These are crazy days for sure, especially for those of us who work in the meetings and events industry or as hospitality professionals. The biggest question is: when is this going to end? That’s one question that we cannot be sure of right now. Uncertainty prevails in the world right now, but uncertainty doesn’t have to dominate all of our conversations. Yes, we’re waiting to know that a vaccine is available to everyone. Yes, we’re waiting for social distancing to be eliminated. Yes, we’re waiting for live events to re-emerge. We’re waiting for things to “get back to normal.” And yet, those of us in the meetings and events industry have a unique opportunity right now: we have time to make some changes.
Developing New Habits for a Better Event Environment
Habit development is traditionally thought of as a 21-day process, but habit development can take as long as 66 days according to Dr. Wayne Scott Andersen, MD. Habit formation is the key component to creating lasting meaningful change. According to Dr. Andersen, “You don’t get rid of bad habits, you replace them with good ones.” In light of that, and the reality that the one major frustration for all meeting planners is an overall lack of time to get things done, what habits can we intentionally work at developing right now during these unprecedented days? What habits, if implemented now and built over the coming days, will result in a stronger, better event environment on the flip-side?
Develop and Grow Empathy, Compassion, and Listening Skills.
Coming off of an incredibly strong economic environment straight into a global pandemic means everyone has been impacted. We know event production providers who have been furloughed. We know meeting planners who have lost their jobs. We have friends and loved ones who are sick, and we know healthcare workers who are still running to the danger. Developing empathy, compassion, and listening skills now will translate into more effective communication and stronger relationships on the other side of the chaos.
Build Better Content.
Content is king, or is it? With the rise of virtual events, webcasts, webinars, and Zoom peer-to-peer calls, content cannot hide anymore. It is being exposed. By now, after almost six weeks of shelter-in-place orders, we have all likely been a part of virtual events where content has clearly been exposed as insufficient or underwhelming. The era of 2-3hr in-person meetings without a break has shifted to Ted Talk-style online meetings and events. To better create attendee engagement, focusing on quality content development is absolutely critical. Amidst all the distractions of working from home, the content has to be winsome and speakers have to be likable and create interaction. Content has always been important in the events world, but now we have some time to develop new templates, update graphics and branding, and ask production providers to pair their technical expertise with updated branding content to create a more robust event experience.

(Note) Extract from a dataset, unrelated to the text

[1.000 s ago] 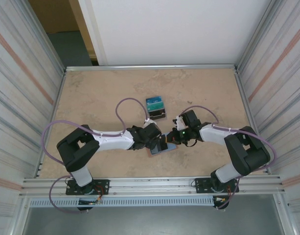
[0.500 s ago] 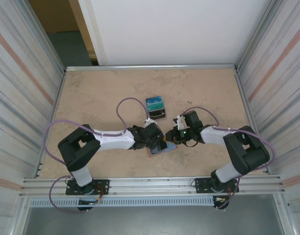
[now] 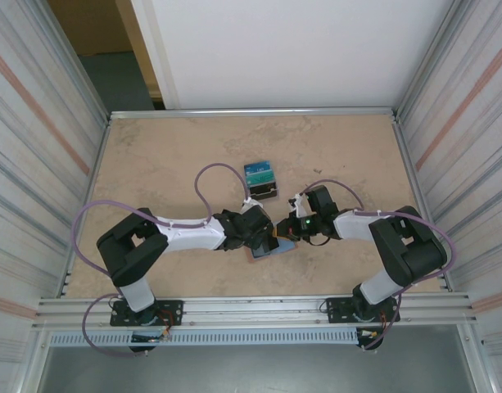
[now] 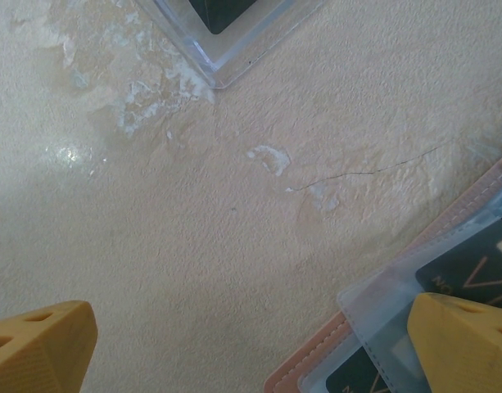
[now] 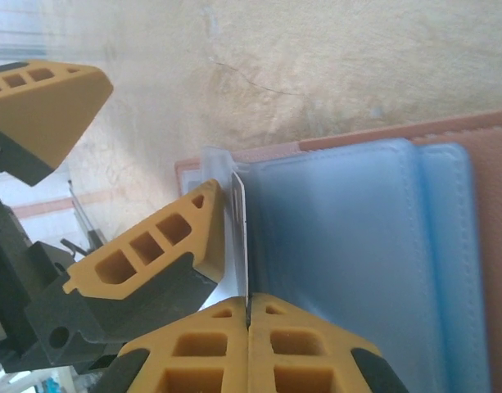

Find Your Fit with Vendors and Venues.
Yes, we’re not traveling to new venues and we’re not meeting in person with potential vendors. However, as meeting planners, the reality is that the one thing we never have enough of is time. This is the time to reach out to find out what your options are. This is the time to engage in dialogue that will have an impact on your events once you’ve been given the green light to plan your next meetings. The right fit with the right capability can create a powerful reach. This is about online virtual event environments as much as it is about supplier selection and planning partnerships.
Event Attendance Post-Pandemic
Performance Research has shared that in a recent study, 44% of people said they will be attending fewer events even after being cleared by the CDC. And 38% will be attending the same number of events, leaving 18% of people saying they will attend more. Meetings and events in the United States have been impacted forever but live events are not dead. That said, the hybrid events that will prevail on the other end of this crisis will allow companies and associations to more effectively reach, engage, and connect with their target constituents.